### ASSIGNMENT:
Please repeat, exactly as written, the line containing "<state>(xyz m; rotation" and every line after it through the end of the records below.

Collection entries:
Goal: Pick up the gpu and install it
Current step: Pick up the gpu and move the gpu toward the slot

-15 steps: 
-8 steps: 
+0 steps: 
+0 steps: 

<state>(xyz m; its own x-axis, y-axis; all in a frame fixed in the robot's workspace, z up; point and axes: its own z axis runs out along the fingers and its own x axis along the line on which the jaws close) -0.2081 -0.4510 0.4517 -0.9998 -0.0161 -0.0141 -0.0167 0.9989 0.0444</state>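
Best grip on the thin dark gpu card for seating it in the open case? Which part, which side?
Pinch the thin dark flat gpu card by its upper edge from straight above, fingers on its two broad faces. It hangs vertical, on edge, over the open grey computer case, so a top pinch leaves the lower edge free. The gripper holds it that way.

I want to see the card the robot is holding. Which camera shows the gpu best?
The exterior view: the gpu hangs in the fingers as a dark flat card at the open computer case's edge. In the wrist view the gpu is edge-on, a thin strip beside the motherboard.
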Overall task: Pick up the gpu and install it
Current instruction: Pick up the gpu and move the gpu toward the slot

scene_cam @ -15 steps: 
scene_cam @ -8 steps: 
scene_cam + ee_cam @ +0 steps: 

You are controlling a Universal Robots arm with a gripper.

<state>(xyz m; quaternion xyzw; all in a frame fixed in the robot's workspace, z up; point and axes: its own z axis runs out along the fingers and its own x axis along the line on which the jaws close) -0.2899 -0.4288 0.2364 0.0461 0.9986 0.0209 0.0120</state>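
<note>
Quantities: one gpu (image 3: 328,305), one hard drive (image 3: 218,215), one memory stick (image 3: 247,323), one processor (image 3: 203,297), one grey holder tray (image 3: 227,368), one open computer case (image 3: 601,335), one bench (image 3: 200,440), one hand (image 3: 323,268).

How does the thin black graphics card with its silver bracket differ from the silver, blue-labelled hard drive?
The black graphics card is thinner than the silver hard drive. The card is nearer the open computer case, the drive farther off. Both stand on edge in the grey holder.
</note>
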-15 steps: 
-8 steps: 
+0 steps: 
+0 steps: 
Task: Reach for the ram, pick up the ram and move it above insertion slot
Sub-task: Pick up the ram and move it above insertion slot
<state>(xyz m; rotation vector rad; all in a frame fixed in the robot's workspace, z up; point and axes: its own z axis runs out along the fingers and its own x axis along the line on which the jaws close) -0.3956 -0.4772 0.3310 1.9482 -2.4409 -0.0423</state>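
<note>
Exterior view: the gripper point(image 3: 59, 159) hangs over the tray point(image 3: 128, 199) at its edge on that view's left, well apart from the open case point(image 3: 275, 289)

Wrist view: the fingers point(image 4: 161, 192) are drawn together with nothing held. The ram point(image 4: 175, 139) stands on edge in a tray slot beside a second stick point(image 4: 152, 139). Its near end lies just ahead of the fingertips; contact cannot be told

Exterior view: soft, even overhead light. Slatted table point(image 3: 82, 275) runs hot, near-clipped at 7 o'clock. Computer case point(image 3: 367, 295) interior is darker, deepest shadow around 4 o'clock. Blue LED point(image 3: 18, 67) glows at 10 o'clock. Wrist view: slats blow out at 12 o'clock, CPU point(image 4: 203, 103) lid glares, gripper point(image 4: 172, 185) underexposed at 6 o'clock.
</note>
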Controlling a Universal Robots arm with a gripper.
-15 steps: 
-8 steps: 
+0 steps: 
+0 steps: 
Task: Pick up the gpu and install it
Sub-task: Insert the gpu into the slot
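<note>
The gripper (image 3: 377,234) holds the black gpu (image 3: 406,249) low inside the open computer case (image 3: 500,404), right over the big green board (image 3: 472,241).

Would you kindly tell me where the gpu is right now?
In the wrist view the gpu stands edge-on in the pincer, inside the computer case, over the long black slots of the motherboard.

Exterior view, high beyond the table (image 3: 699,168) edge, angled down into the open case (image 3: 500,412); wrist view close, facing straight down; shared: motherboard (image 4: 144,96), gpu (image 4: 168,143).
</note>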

### ANSWER TO THIS EXERCISE:
<state>(xyz m; rotation vector rad; all in a frame fixed in the robot's workspace, z up; point and axes: its own z axis runs out along the fingers and its own x axis along the line on which the jaws close) -0.3956 -0.4772 0.3310 1.9482 -2.4409 -0.0423</state>
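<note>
Exterior view: the gripper point(image 3: 59, 159) hangs over the tray point(image 3: 128, 199) at its edge on that view's left, well apart from the open case point(image 3: 275, 289)

Wrist view: the fingers point(image 4: 161, 192) are drawn together with nothing held. The ram point(image 4: 175, 139) stands on edge in a tray slot beside a second stick point(image 4: 152, 139). Its near end lies just ahead of the fingertips; contact cannot be told

Exterior view: soft, even overhead light. Slatted table point(image 3: 82, 275) runs hot, near-clipped at 7 o'clock. Computer case point(image 3: 367, 295) interior is darker, deepest shadow around 4 o'clock. Blue LED point(image 3: 18, 67) glows at 10 o'clock. Wrist view: slats blow out at 12 o'clock, CPU point(image 4: 203, 103) lid glares, gripper point(image 4: 172, 185) underexposed at 6 o'clock.
</note>
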Controlling a Universal Robots arm with a gripper.
-15 steps: 
-8 steps: 
+0 steps: 
+0 steps: 
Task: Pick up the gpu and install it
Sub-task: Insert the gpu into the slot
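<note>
The gripper (image 3: 377,234) holds the black gpu (image 3: 406,249) low inside the open computer case (image 3: 500,404), right over the big green board (image 3: 472,241).

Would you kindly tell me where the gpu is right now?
In the wrist view the gpu stands edge-on in the pincer, inside the computer case, over the long black slots of the motherboard.

Exterior view, high beyond the table (image 3: 699,168) edge, angled down into the open case (image 3: 500,412); wrist view close, facing straight down; shared: motherboard (image 4: 144,96), gpu (image 4: 168,143).
</note>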

Besides the given answer, there is nothing more to add.